Boolean Classification

detector = AITextDetector()
if detector.is_ai_generated("Your English text here..."):
    print("This is AI-generated text")

Batch Processing

detector = AITextDetector()
texts = ["Text 1...", "Text 2...", "Text 3..."]
results = detector.detect_batch(texts)

for text, result in zip(texts, results):
    print(f"{text[:50]}... -> {result['label']} ({result['ai_probability']:.2%})")

Custom Parameters

# Adjust decision threshold (default: 0.5)
detector = AITextDetector(threshold=0.7)

# Set minimum character length (default: 100)
detector = AITextDetector(min_chars=50)

# Both parameters
detector = AITextDetector(threshold=0.7, min_chars=50)

Result Format

The detect() method returns a dictionary with the following fields:

Field Type Description
ai_probability float Probability (0-1) that text is AI-generated
is_ai bool True if classified as AI (based on threshold)
confidence str 'high', 'medium', or 'low' confidence
label str 'AI' or 'Human' classification
warning str (optional) Warning if text is too short

Confidence Levels

  • high: Probability differs from threshold by > 0.3
  • medium: Probability differs from threshold by 0.15-0.3
  • low: Probability differs from threshold by < 0.15

Text Length Recommendations

For best results, use English text with at least 100 characters.

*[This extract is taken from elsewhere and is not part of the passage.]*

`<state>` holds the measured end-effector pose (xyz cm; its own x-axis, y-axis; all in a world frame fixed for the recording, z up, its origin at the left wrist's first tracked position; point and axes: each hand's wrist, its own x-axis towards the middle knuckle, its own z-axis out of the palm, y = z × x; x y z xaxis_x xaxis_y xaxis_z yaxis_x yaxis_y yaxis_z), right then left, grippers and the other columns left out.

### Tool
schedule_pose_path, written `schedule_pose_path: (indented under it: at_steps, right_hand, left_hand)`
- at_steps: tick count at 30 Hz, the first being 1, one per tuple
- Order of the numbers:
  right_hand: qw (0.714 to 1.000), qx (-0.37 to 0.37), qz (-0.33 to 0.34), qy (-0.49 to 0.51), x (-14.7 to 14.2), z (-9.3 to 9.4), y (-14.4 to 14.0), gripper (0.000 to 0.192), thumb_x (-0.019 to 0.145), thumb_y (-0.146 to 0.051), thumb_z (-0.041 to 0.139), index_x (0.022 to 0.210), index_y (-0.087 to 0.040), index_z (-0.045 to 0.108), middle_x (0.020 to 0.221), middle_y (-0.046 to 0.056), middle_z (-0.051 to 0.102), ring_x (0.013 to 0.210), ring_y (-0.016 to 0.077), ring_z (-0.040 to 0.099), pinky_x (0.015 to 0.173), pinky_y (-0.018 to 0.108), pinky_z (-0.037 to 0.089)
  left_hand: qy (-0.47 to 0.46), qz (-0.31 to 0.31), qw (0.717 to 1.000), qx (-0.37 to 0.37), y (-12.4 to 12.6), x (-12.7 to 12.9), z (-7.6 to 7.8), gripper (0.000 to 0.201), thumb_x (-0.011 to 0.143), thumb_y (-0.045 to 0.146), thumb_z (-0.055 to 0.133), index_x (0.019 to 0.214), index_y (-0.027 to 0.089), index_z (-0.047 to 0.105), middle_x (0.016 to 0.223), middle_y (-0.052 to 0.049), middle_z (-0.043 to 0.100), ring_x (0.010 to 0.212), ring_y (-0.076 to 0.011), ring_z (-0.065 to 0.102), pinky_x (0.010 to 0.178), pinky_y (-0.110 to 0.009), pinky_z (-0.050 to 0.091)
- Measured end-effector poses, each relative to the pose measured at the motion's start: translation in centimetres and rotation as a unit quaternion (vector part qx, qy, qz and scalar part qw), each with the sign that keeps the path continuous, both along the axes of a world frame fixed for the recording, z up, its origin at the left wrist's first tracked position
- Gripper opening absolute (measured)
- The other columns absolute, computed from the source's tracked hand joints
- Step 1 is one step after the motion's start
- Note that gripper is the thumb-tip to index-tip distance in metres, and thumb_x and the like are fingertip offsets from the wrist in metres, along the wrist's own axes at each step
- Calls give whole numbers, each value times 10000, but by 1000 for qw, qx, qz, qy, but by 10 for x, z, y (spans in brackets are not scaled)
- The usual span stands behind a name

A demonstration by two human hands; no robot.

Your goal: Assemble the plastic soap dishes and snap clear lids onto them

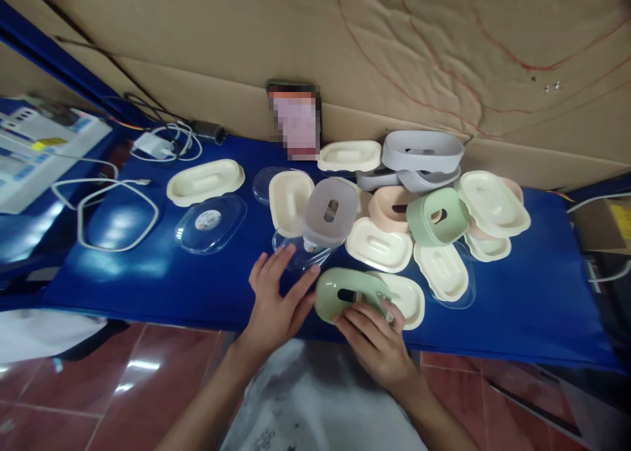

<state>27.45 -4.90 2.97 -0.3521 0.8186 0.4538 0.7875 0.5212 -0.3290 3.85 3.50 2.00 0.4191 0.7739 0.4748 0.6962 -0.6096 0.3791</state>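
Note:
My right hand (377, 338) is at the near edge of a pale green oval plastic cover with a slot (328, 292), its fingers curled over the rim by the slot. The cover overlaps a cream plastic tray (411, 300). To the left, my left hand (276, 300) has its fingers spread, thumb and forefinger close to the green cover's left end. Beyond its fingertips lie a clear plastic lid (298, 259) and a grey slotted cover (325, 217), which rests partly over the lid. A cream tray (286, 198) touches the grey cover.
More cream trays, a second green cover (434, 224), a peach cover (389, 208) and a stacked grey cover (419, 152) crowd the right side of the blue table (207, 290). A phone (298, 122) leans on the cardboard. Leftward lie a clear lid (211, 224) and a white cable (118, 246).

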Motion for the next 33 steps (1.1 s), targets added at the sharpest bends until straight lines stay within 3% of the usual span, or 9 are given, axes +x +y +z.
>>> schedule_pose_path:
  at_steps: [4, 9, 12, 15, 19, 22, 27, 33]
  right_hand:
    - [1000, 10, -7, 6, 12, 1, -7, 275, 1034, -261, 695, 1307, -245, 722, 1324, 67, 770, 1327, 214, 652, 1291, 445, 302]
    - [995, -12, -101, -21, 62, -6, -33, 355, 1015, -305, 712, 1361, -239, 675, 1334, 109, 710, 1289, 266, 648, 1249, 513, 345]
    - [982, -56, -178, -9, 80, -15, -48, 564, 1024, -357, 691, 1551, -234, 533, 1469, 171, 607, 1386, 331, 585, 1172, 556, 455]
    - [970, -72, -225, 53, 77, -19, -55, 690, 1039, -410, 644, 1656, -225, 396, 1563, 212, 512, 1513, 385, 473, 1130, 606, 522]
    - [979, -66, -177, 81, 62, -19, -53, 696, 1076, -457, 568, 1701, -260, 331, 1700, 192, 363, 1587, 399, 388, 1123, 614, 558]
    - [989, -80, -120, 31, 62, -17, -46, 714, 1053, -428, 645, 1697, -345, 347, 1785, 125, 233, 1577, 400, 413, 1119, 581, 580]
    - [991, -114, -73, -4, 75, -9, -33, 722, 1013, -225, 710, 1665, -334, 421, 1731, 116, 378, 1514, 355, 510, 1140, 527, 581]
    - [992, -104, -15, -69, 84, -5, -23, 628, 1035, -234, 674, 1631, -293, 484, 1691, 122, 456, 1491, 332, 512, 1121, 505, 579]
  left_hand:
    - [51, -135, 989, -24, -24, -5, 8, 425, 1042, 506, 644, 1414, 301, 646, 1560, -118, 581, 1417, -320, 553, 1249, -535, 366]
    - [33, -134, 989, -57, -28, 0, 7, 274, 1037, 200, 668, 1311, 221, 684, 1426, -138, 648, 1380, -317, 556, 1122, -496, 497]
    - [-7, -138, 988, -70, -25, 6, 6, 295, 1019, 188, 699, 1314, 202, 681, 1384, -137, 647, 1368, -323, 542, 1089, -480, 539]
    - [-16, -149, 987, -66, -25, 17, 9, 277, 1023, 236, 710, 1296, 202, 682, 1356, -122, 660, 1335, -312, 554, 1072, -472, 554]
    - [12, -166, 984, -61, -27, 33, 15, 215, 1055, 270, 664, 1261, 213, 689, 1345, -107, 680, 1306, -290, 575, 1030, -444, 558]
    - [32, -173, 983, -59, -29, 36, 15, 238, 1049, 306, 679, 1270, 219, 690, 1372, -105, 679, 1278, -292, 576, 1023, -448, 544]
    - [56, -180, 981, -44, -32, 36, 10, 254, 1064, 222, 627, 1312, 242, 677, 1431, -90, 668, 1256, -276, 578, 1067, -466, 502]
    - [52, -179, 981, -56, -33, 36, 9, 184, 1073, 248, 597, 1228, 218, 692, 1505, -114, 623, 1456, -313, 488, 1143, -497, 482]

Shorter texts will return a warning and low confidence.

Model Information

Get information about the loaded model:

detector = AITextDetector()
info = detector.get_model_info()
print(f"Model version: {info['version']}")
print(f"Model AUC: {info['auc']:.4f}")
print(f"Model accuracy: {info['accuracy']:.4f}")

Model Details

  • Features: 60 statistical features (compression ratio, entropy, burstiness, etc.)
  • Training Data: RAID benchmark (English text from multiple domains)
  • Algorithm: XGBoost classifier
  • Language Support: English text only

Limitations

  1. English Only: This model is trained on English text and works best with English content
  2. Text Length: Short texts (< 100 characters) have unreliable results
  3. Domain Specific: Model trained on general text; specialized domains may vary
  4. Evolving AI: As AI models improve, detection accuracy may decrease

Contributing

Contributions are welcome! Please feel free to submit issues or pull requests.

License

This project is licensed under the MIT License.

Citation

If you use this library in your research, please cite:

@software{ai_text_detector,
  title={AI Text Detector: English AI-Generated Text Detection},
  author={Your Name},
  year={2025},
  url={https://github.com/yourusername/ai-text-detector}
}

References

This model is based on research using the RAID benchmark:

  • RAID: A Benchmark for AI-Generated Text Detection (ACL 2024)

Support

For issues, questions, or contributions, please visit the GitHub repository.

Project details


Download files

Download the file for your platform. If you're not sure which to choose, learn more about installing packages.

Source Distribution

ai_text_detector-1.0.0.tar.gz (3.0 MB view details)

Uploaded Source

Built Distribution

If you're not sure about the file name format, learn more about wheel file names.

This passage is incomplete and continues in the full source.